■ **Data below**:
Content starts

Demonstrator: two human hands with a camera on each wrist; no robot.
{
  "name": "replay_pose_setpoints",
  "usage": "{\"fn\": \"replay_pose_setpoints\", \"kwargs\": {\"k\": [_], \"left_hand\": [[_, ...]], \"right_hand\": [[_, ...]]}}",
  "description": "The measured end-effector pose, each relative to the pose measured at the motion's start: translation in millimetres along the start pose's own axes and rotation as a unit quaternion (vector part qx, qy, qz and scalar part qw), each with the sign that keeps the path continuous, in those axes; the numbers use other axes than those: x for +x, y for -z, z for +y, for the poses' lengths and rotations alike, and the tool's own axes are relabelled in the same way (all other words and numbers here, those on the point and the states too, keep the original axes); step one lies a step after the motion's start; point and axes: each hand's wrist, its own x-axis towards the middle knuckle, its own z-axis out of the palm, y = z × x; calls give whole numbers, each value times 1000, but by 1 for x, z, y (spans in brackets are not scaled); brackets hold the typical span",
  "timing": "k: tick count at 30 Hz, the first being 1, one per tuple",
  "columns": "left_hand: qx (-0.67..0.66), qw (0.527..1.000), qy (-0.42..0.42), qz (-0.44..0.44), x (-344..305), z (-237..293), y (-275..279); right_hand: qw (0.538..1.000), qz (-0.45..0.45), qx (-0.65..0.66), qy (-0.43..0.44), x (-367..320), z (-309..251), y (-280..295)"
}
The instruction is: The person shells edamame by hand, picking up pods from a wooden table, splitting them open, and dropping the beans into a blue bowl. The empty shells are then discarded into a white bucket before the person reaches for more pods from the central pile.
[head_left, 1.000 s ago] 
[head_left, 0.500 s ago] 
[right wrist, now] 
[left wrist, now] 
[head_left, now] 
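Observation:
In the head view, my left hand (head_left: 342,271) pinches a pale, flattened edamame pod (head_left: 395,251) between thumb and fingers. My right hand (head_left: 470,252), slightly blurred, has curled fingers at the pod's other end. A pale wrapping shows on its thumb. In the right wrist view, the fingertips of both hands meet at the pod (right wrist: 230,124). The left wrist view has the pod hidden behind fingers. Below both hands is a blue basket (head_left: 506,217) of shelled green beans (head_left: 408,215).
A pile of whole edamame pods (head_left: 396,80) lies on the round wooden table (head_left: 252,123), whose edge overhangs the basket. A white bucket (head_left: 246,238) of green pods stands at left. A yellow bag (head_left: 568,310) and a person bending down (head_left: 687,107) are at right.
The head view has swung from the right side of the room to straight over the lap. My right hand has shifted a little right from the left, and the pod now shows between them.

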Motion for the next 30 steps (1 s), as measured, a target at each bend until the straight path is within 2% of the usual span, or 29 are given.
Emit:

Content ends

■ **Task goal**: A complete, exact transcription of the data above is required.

■ **Task solution**:
Demonstrator: two human hands with a camera on each wrist; no robot.
{
  "name": "replay_pose_setpoints",
  "usage": "{\"fn\": \"replay_pose_setpoints\", \"kwargs\": {\"k\": [_], \"left_hand\": [[_, ...]], \"right_hand\": [[_, ...]]}}",
  "description": "The measured end-effector pose, each relative to the pose measured at the motion's start: translation in millimetres along the start pose's own axes and rotation as a unit quaternion (vector part qx, qy, qz and scalar part qw), each with the sign that keeps the path continuous, in those axes; the numbers use other axes than those: x for +x, y for -z, z for +y, for the poses' lengths and rotations alike, and the tool's own axes are relabelled in the same way (all other words and numbers here, those on the point and the states too, keep the original axes); step one lies a step after the motion's start; point and axes: each hand's wrist, its own x-axis towards the middle knuckle, its own z-axis out of the palm, y = z × x; calls give whole numbers, each value times 1000, but by 1 for x, z, y (spans in brackets are not scaled); brackets hold the typical span",
  "timing": "k: tick count at 30 Hz, the first being 1, one per tuple",
  "columns": "left_hand: qx (-0.67..0.66), qw (0.527..1.000), qy (-0.42..0.42), qz (-0.44..0.44), x (-344..305), z (-237..293), y (-275..279); right_hand: qw (0.538..1.000), qz (-0.45..0.45), qx (-0.65..0.66), qy (-0.43..0.44), x (-367..320), z (-309..251), y (-280..295)"
}
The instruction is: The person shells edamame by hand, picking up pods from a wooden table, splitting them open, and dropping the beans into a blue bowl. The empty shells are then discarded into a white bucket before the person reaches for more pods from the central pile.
[head_left, 1.000 s ago] 
[head_left, 0.500 s ago] 
[right wrist, now] 
[left wrist, now] 
[head_left, now] 
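Observation:
In the head view, my left hand (head_left: 342,271) pinches a pale, flattened edamame pod (head_left: 395,251) between thumb and fingers. My right hand (head_left: 470,252), slightly blurred, has curled fingers at the pod's other end. A pale wrapping shows on its thumb. In the right wrist view, the fingertips of both hands meet at the pod (right wrist: 230,124). The left wrist view has the pod hidden behind fingers. Below both hands is a blue basket (head_left: 506,217) of shelled green beans (head_left: 408,215).
A pile of whole edamame pods (head_left: 396,80) lies on the round wooden table (head_left: 252,123), whose edge overhangs the basket. A white bucket (head_left: 246,238) of green pods stands at left. A yellow bag (head_left: 568,310) and a person bending down (head_left: 687,107) are at right.
The head view has swung from the right side of the room to straight over the lap. My right hand has shifted a little right from the left, and the pod now shows between them.
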
Motion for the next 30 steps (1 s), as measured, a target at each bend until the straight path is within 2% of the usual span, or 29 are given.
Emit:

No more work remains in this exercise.